* **YOUR TASK**
Scan the lines below and report each one containing "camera" by copying it.

━━━ DATASET CONTENT

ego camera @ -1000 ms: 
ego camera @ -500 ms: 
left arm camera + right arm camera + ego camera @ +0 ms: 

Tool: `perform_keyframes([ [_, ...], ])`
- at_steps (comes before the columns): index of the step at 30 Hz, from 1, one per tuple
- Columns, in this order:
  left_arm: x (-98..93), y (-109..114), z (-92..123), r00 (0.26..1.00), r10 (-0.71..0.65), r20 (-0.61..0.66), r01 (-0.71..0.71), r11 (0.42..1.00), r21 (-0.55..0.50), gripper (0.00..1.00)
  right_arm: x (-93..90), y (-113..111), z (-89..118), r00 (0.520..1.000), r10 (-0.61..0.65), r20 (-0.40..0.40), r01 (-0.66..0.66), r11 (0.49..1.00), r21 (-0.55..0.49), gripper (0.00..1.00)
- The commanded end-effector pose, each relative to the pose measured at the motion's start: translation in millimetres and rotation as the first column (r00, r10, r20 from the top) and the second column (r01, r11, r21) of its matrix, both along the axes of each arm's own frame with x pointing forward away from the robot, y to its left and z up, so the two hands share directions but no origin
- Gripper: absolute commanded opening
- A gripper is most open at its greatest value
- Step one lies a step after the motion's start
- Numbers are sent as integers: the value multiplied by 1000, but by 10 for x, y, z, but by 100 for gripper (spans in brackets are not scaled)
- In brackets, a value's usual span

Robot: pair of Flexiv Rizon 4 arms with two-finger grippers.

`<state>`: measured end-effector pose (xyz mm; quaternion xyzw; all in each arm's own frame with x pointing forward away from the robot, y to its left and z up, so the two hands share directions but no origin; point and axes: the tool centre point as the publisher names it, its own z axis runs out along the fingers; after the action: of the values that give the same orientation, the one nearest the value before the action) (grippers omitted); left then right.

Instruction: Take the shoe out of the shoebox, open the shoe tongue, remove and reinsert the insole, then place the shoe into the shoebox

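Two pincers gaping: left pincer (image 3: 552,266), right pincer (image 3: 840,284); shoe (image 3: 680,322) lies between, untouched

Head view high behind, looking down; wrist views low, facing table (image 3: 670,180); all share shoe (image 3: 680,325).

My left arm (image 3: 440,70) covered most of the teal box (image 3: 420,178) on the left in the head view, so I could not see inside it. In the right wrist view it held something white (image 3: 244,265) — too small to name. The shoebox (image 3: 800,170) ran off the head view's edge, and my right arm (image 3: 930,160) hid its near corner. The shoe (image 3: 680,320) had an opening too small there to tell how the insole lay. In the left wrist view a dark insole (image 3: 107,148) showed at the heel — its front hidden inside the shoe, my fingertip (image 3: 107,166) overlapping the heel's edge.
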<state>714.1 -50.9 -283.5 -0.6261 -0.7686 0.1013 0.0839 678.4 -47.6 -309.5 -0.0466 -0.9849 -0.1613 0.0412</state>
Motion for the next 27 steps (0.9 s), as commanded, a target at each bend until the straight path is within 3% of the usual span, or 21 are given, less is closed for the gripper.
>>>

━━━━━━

* **ANSWER BOX**
ego camera @ -1000 ms: 
ego camera @ -500 ms: 
left arm camera + right arm camera + ego camera @ +0 ms: 

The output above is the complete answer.